Secondary causes of tethered cord syndrome include tumors, infection or the development of scar tissue (fibrosis) connected to the spinal cord. Tethered cord syndrome may develop as a complication of spinal surgery. Trauma to the spine results in a band of scar formation attached to the spinal cord and can cause tethered cord syndrome. However, some researchers believe that trauma alone is not enough to cause the disorder. They propose that tethering and abnormal tension were already present before the trauma, which worsened the condition.
Some researchers have speculated that some cases of tethered cord syndrome that occur due to anomalies that can cause stretching of the spinal cord may have a genetic basis or that some individuals are genetically predisposed to developing the disorder in these specific cases. Although genetic factors are found in patients with myelominingocele, more research is necessary to determine the exact role that genetic factors play in the development of stretch-causing anomalies.
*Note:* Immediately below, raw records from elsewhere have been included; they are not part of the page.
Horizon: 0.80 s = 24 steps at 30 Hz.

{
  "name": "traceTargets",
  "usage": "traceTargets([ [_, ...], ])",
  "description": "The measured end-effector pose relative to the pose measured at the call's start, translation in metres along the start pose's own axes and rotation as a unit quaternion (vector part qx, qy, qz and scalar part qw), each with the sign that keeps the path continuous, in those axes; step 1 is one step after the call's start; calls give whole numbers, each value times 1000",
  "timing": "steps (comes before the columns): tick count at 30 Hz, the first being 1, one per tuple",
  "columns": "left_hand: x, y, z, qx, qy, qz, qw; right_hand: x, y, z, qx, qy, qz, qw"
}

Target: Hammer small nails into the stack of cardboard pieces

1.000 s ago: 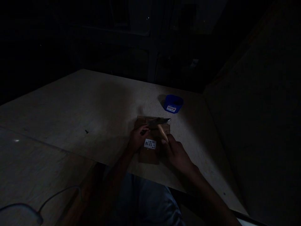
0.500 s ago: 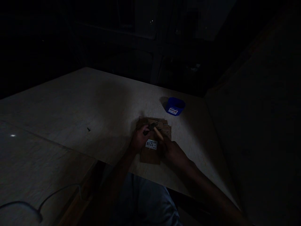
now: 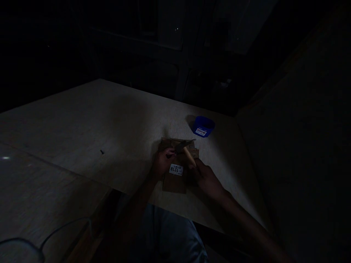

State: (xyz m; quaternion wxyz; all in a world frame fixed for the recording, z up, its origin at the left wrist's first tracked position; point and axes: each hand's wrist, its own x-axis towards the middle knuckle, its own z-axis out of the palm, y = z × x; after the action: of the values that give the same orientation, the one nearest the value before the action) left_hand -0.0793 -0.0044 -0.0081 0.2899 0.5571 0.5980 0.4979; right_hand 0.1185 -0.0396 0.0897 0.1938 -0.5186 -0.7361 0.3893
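The scene is very dark. A brown block (image 3: 175, 180) with a white label reading 1218 (image 3: 176, 169) lies on the wooden table (image 3: 109, 124) near its front edge. My left hand (image 3: 161, 163) is closed on a dark knife blade (image 3: 183, 145) lying across the block's far end. My right hand (image 3: 204, 175) is closed round a light wooden stick or handle (image 3: 189, 157) that slants up to the blade. I cannot tell if the stick is the knife's handle or a separate piece.
A small blue tub (image 3: 203, 126) with a label stands on the table just beyond the block, to the right. A dark cable (image 3: 55, 233) loops over the lower board at bottom left. A dark panel rises on the right.
The blade and stick drew back toward me half a second ago, then slid out again to the far right over the block. Both hands kept their hold.
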Motion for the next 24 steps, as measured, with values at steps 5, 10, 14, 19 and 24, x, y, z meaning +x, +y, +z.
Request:
traceTargets([
  [5,1,-4,0,-31,-15,5,999,-3,9,10,205,50,32,977],
  [10,2,-10,1,-62,-3,6,998,-3,24,32,466,52,130,874],
  [14,1,-13,1,-71,-4,16,997,-4,40,49,602,72,121,786],
  [19,-1,-9,2,-30,-13,29,999,-2,66,47,689,52,109,714],
  [24,5,0,2,62,-75,50,994,-3,78,34,721,33,62,689],
])
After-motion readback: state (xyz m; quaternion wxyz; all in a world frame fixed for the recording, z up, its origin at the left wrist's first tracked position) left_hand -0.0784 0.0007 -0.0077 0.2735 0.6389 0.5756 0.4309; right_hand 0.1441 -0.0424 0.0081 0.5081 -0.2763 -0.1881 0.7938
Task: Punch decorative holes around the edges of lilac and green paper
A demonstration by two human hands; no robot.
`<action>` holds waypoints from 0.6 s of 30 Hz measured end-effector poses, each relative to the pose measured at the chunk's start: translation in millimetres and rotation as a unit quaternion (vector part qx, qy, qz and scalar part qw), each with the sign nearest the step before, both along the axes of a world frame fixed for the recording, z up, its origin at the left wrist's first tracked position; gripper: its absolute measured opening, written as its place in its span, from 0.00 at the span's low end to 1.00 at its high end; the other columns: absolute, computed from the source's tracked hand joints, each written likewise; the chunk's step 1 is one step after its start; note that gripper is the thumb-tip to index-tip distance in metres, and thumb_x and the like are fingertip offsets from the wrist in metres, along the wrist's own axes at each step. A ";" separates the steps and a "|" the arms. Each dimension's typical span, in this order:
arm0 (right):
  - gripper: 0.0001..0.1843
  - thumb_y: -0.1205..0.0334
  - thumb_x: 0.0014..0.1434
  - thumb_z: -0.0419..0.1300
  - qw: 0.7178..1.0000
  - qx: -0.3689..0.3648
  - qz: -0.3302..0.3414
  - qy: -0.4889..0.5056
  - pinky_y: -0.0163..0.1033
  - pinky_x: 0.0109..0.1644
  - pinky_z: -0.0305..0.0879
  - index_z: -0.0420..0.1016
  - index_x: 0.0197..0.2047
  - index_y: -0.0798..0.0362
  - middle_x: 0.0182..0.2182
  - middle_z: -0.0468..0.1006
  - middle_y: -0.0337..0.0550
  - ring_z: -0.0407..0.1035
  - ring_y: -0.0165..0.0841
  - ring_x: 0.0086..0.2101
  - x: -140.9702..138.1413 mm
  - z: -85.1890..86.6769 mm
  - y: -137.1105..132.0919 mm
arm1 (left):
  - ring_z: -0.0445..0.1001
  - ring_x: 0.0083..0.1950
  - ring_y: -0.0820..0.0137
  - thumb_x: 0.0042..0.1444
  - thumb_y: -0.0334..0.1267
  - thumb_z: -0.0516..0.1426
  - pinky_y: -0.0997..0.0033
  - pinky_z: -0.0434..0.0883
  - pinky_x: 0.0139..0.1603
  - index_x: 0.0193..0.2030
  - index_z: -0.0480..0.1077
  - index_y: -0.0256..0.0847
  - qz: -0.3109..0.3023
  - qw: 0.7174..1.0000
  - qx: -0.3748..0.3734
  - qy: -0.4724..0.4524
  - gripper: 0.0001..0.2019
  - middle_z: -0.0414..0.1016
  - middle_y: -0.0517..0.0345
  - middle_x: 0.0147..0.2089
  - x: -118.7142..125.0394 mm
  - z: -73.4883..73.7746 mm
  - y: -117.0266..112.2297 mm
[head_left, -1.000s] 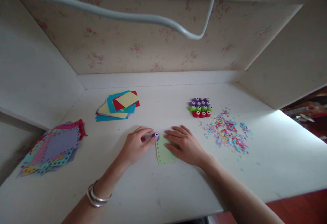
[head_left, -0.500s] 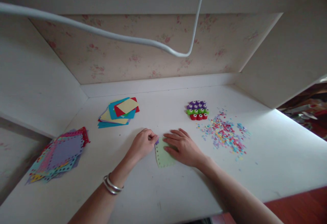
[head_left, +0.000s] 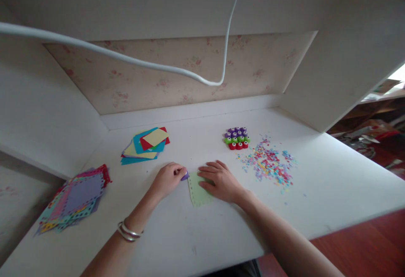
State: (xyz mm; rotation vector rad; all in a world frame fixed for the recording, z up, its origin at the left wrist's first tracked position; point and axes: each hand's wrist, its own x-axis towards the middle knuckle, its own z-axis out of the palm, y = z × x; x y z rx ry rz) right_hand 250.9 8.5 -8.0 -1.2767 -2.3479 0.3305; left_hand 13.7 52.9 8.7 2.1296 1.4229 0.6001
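My left hand (head_left: 168,180) is closed round a small purple paper punch (head_left: 185,177), thumb on top. The punch is at the upper left edge of a pale green sheet of paper (head_left: 196,194); whether it still touches the sheet I cannot tell. Small holes run down the sheet's left side and along its bottom edge. My right hand (head_left: 221,182) lies flat over the sheet's right part with its fingers apart, hiding that side.
Several purple, green and red punches (head_left: 237,138) stand in rows at the back. Paper confetti (head_left: 270,163) is scattered on the right. Coloured paper (head_left: 148,144) lies at the back left, hole-edged sheets (head_left: 80,194) at the far left. A white cable (head_left: 152,64) hangs in front.
The purple punch in my left hand has shifted left, from over the sheet's corner to its edge. My right hand stays on the sheet. The whole view has shifted slightly.
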 end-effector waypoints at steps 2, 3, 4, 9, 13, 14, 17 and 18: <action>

Pathophysiologically, neuronal dysfunction in tethered cord syndrome results partly from inability for the spinal cord neurons to utilize oxygen, that is, the impaired oxidative metabolism, partly due to lack of oxygen supply (ischemic effect), and partly to ion channel dysfunction directly related neuronal membrane stretching. The spinal cord consists of a long bundle of neuronal fibers (axons) and the interneurons that connect sensory and motor fibers within the cord. During gestation, the spinal cord is continuous to the brain and runs in the spinal canal to the tailbone area. In general, the spinal cord is protected from external insult by two mechanisms; 1) encased in the spinal column, that is, a rigid structure, 2) floating free in the spinal fluid space of the spinal canal. In addition, the spinal cord is continuous to the filum terminale, which is extremely extensible because of its high viscoelasticity. If the spinal cord is tethered at its caudal end, and if the spinal cord is unable to grow as fast as the vertebral column in childhood, the spinal cord is stretched beyond its physiological tolerance. In turn, this causes various metabolic abnormalities in the spinal cord and, ultimately, the various neurological symptoms of this disorder.
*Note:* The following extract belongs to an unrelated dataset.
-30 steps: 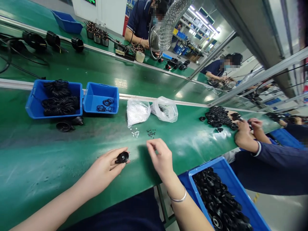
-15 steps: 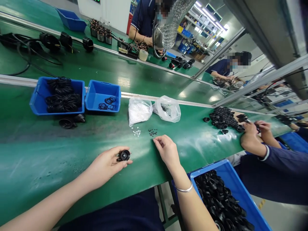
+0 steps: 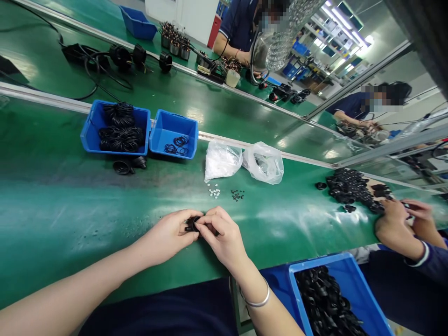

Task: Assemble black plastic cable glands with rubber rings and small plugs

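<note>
My left hand [image 3: 168, 237] holds a small round black plastic part [image 3: 191, 225] between thumb and fingers, low over the green bench. Thumb and forefinger of my right hand [image 3: 224, 238] are pinched together at the part's open side. Whatever those fingertips hold is too small or hidden to make out. Beyond the hands lie a scatter of tiny black pieces [image 3: 237, 195] and a group of small white pieces [image 3: 214, 191]. Behind them stand a clear bag of white pieces [image 3: 223, 161] and another open plastic bag [image 3: 265, 163].
Two blue bins hold black cable coils [image 3: 121, 135] and black rings [image 3: 181, 141]. Black cup-shaped parts [image 3: 124, 166] lie before them. At right, a co-worker's hands [image 3: 399, 214] work by a pile of black parts [image 3: 352, 186]. A blue crate [image 3: 350, 270] of black parts stands below.
My right hand has left the tiny black pieces and moved down and left to the black part in my left hand. The view has shifted, so the surroundings appear further right.
</note>
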A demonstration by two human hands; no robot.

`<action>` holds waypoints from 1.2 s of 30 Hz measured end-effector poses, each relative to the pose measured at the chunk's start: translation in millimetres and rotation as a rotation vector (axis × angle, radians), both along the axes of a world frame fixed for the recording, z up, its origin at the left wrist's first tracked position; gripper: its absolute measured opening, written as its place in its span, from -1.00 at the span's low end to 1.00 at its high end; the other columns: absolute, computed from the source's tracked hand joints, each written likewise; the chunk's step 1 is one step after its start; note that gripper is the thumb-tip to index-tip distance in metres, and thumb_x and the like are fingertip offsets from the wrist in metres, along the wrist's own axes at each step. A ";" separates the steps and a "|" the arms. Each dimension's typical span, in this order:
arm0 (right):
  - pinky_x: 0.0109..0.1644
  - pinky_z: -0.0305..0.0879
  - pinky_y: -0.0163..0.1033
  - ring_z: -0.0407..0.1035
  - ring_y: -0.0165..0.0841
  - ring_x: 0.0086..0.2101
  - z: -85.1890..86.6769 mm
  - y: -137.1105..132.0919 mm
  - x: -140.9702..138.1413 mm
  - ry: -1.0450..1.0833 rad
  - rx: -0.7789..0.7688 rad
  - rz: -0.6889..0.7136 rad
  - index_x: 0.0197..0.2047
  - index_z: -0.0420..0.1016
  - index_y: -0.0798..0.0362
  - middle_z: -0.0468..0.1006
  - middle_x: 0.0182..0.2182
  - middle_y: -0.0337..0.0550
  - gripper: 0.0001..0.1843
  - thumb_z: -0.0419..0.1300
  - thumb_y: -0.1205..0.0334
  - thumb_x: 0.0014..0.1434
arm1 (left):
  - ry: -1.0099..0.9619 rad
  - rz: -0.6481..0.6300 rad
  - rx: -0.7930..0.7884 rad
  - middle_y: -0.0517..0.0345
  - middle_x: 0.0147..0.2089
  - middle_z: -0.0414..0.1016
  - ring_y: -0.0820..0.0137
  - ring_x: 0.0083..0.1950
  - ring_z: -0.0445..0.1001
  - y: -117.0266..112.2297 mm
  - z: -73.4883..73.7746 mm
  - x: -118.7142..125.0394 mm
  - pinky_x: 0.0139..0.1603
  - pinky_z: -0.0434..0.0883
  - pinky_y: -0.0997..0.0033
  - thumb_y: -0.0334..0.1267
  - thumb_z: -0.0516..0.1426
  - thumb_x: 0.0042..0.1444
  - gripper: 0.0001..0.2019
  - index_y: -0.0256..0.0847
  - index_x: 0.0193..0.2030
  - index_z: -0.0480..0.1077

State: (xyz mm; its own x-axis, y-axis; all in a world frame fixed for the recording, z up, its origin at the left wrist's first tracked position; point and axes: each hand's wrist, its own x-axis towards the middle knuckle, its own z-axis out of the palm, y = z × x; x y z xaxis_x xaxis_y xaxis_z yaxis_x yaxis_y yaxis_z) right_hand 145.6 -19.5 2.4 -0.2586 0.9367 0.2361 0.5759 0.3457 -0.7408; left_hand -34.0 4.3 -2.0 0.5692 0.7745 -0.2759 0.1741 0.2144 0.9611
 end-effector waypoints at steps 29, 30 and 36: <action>-0.17 0.42 -0.13 0.37 -0.25 -0.21 -12.1 -29.9 2.2 -0.430 0.205 0.100 0.33 0.10 0.02 0.45 -0.19 0.03 -0.40 0.04 0.41 0.24 | -0.062 0.046 -0.014 0.04 0.04 0.49 0.22 0.00 0.50 0.6 -11.6 -2.0 0.03 0.43 0.24 -0.25 0.14 0.06 -0.61 -0.16 0.08 0.35; -0.17 0.43 -0.14 0.37 -0.26 -0.21 -11.6 -30.4 2.7 -0.409 0.191 0.101 0.33 0.10 0.02 0.44 -0.19 0.02 -0.41 0.04 0.41 0.24 | -0.058 0.038 -0.011 0.03 0.03 0.49 0.22 0.00 0.50 0.6 -11.2 -1.9 0.03 0.43 0.24 -0.25 0.14 0.07 -0.61 -0.16 0.08 0.35; -0.20 0.42 -0.18 0.37 -0.31 -0.24 -19.2 -35.6 6.6 -0.274 0.174 0.051 0.30 0.16 -0.02 0.41 -0.20 0.00 -0.43 0.01 0.45 0.24 | -0.046 0.035 -0.004 0.04 0.03 0.49 0.20 0.00 0.50 0.2 -9.5 -1.7 0.02 0.43 0.23 -0.24 0.15 0.07 -0.61 -0.14 0.08 0.35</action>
State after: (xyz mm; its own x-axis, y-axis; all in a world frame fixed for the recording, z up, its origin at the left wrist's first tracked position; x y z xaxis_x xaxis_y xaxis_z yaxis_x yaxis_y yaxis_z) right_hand 152.2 -55.1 -16.8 -0.3798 0.8728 0.3066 0.7244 0.4867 -0.4883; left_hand -35.8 4.5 -11.5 0.5540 0.7931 -0.2532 0.1222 0.2234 0.9670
Normally, the spinal cord ascends in the spinal canal as the spinal column starts to grow faster than the spinal cord at 9th weeks of gestation. Consequently, the spinal cord is pulled upwards due to this growth difference. By three months of age, the tip of the spinal cord reaches the normal level between T12 and L2 vertebrae. An elastic, extremely extensible filum allows for the ascension of the less elastic spinal cord. If the filum becomes inelastic in an embryo, then the spinal cord tip is anchored and ceases to ascend. Compensatory to the stretching force, the lower (lumbosacral) spinal cord naturally grows more than seen in normal subjects, and becomes elongated. Associated with tethered cord syndrome, the elongated cord is often noted in children, but less often in adults.
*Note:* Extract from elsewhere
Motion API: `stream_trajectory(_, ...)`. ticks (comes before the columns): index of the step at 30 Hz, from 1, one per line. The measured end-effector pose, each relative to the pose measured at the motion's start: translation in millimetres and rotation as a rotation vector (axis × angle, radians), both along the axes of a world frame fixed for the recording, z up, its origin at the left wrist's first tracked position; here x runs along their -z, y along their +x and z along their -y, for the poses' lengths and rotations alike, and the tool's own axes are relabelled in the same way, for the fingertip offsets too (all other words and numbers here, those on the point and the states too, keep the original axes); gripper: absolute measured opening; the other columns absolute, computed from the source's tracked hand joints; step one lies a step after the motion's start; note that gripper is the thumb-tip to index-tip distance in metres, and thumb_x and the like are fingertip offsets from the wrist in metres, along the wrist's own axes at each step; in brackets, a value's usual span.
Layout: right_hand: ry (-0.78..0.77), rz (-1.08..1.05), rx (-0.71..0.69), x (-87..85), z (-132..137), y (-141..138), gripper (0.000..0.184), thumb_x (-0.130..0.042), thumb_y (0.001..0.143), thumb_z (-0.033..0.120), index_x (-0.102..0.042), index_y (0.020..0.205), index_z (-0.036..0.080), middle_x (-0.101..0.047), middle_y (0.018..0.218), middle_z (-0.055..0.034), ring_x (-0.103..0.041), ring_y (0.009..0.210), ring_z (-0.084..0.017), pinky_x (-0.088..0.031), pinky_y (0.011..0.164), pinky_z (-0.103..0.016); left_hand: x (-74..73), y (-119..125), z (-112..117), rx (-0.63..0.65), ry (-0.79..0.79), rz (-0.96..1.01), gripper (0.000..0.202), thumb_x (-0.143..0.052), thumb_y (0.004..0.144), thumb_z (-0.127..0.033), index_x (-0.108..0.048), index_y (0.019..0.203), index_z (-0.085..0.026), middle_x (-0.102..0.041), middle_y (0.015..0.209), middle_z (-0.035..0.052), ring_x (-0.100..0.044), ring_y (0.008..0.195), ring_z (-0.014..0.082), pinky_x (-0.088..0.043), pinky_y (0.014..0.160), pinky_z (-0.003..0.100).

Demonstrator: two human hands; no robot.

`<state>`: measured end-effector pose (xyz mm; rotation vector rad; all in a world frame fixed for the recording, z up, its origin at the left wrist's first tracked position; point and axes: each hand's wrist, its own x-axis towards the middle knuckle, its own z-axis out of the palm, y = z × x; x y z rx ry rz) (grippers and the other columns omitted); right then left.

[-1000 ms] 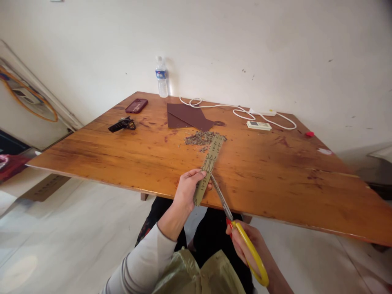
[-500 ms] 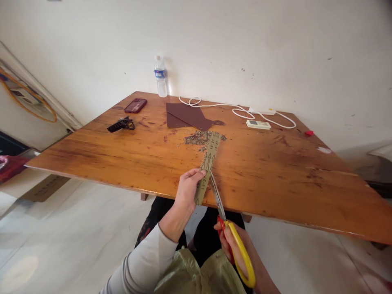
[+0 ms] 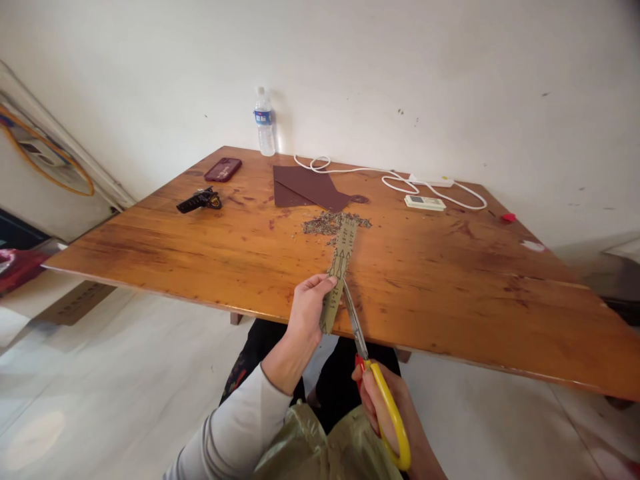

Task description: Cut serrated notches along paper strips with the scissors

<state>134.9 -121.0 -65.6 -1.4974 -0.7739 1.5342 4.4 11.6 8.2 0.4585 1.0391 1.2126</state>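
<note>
My left hand (image 3: 311,308) pinches a long tan strip (image 3: 343,257) printed with arrows and numbers; it looks like the back of sandpaper, and its far end is over the table. My right hand (image 3: 383,400) is closed round the red and yellow handles of a pair of scissors (image 3: 356,327). The blade tips meet the strip's right edge, just beside my left thumb. Past the strip's far end lies a pile of small cut bits (image 3: 325,223). Dark maroon sheets (image 3: 305,187) lie behind that pile, one overlapping another.
Along the wooden table's (image 3: 240,260) back are a water bottle (image 3: 265,127), a white cable (image 3: 360,171) and a white remote-like device (image 3: 425,203). A maroon phone (image 3: 223,169) and a black hair clip (image 3: 200,199) lie to the left. At right is a red scrap (image 3: 509,217).
The scissors' handles have drawn slightly closer together and moved a little left. The strip's far end has dipped slightly, and the view has shifted a little.
</note>
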Motion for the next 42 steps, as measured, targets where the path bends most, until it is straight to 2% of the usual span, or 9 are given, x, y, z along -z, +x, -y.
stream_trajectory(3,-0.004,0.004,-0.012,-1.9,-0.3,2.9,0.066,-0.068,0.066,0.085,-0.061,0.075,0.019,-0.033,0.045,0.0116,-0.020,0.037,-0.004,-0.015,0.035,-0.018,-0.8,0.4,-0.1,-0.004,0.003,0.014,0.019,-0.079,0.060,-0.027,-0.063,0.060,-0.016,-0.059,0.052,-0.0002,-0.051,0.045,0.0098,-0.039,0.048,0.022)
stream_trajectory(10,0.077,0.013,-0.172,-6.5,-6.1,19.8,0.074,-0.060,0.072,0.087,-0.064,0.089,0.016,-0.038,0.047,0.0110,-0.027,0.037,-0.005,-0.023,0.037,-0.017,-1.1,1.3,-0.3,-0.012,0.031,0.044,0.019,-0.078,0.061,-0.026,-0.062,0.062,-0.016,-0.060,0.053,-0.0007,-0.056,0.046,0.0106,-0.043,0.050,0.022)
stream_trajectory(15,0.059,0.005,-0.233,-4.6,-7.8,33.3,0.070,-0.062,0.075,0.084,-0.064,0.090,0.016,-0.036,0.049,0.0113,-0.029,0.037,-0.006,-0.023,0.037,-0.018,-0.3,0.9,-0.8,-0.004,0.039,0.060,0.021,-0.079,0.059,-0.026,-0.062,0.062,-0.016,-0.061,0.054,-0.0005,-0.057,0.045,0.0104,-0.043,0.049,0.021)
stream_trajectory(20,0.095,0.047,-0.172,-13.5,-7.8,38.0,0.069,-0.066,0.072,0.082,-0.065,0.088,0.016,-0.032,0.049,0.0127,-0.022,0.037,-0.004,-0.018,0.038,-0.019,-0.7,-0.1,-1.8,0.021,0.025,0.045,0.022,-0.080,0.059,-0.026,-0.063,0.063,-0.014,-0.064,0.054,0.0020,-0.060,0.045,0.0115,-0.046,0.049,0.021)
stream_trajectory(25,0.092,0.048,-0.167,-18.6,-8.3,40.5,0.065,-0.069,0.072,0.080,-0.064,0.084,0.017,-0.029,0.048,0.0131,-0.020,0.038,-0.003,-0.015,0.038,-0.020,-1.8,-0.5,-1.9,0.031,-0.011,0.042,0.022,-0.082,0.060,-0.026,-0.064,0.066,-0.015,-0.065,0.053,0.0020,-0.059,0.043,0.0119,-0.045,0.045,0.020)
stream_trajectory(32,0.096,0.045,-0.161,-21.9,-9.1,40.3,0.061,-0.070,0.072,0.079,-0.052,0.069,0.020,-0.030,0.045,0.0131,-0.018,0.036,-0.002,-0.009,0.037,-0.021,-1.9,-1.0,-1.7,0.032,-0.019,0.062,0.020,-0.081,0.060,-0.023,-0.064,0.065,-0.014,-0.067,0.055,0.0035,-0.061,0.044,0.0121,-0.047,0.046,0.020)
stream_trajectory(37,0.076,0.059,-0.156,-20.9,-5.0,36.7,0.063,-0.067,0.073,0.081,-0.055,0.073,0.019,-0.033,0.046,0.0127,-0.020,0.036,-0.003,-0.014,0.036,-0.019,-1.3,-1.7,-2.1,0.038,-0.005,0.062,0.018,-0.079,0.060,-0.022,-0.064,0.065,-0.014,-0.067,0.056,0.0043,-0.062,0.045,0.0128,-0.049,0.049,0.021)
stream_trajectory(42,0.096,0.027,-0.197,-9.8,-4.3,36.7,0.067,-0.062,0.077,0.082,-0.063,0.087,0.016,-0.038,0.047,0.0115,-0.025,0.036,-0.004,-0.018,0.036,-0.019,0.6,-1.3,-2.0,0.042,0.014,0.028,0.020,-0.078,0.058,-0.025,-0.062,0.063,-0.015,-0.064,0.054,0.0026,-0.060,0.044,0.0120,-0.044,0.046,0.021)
In most cases, the abnormal tension of the spinal cord increases over time, but disturbing symptoms often develop quickly during a few weeks. Certain activities such as flexing or extending the lower spinal column can put additional tension on the spinal cord and often worsen tethered cord syndrome. Participation in physical activities such as strenuous sports and ballet dancing with high kicks can worsen the signs and symptoms. Special physical features such as abnormal curvature of the spine (scoliosis and exaggerated lordosis) are the potential for symptomatic acceleration. It should be warned that slight flexion of the lower (lumbosacral) spine always aggravates back pain by spinal cord stretching.